• TASK TO COMPLETE:
If pictures appear among the lines below, leave them out while you return exactly the lines from the one with "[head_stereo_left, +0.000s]" through the one with "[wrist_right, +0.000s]".

....

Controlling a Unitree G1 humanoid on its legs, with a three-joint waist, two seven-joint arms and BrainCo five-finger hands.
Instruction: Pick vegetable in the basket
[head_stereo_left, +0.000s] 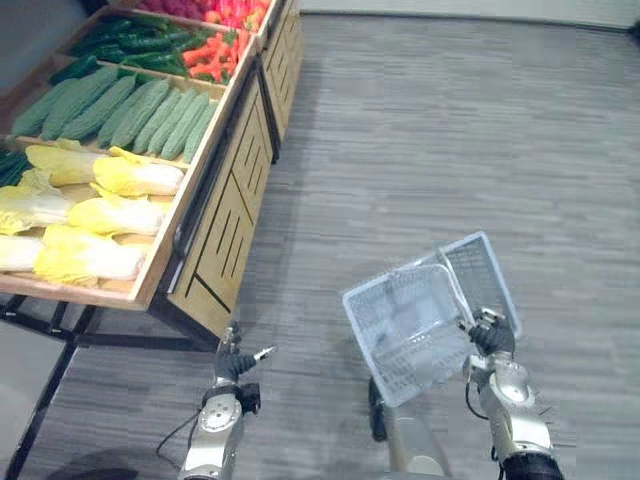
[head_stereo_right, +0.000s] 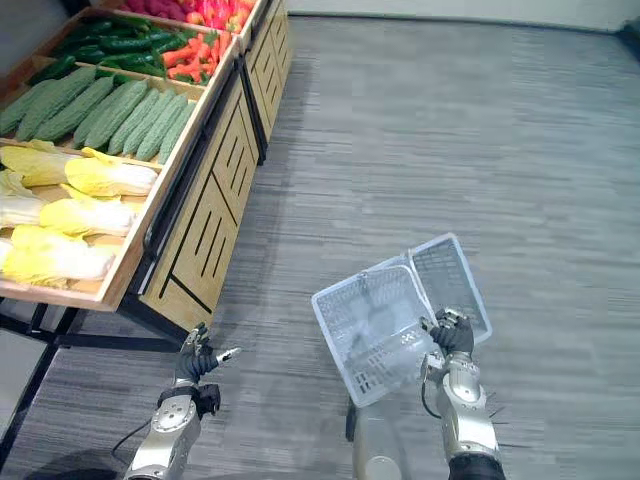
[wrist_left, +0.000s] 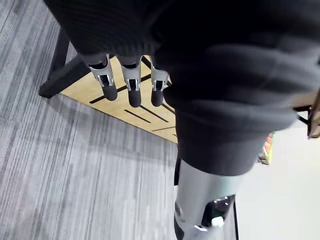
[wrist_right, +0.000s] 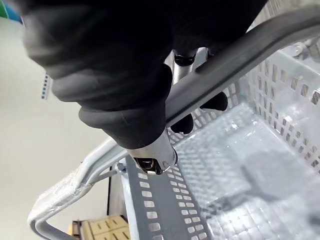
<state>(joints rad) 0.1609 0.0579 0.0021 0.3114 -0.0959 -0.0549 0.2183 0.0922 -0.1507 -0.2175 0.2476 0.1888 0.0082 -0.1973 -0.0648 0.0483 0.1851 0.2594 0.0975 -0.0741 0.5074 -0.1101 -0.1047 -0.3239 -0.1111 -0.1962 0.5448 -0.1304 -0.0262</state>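
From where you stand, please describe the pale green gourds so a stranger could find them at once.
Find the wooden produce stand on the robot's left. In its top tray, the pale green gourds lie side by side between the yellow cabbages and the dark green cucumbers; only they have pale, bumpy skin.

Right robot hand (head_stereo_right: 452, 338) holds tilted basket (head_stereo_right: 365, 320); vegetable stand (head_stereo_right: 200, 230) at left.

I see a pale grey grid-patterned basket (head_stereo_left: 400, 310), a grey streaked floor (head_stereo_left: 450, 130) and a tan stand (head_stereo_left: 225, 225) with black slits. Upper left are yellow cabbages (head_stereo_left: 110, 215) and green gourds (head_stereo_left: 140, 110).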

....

• EXPECTED OUTPUT:
[head_stereo_left, +0.000s] 
[head_stereo_right, +0.000s] 
[wrist_left, +0.000s] 
[wrist_right, +0.000s] 

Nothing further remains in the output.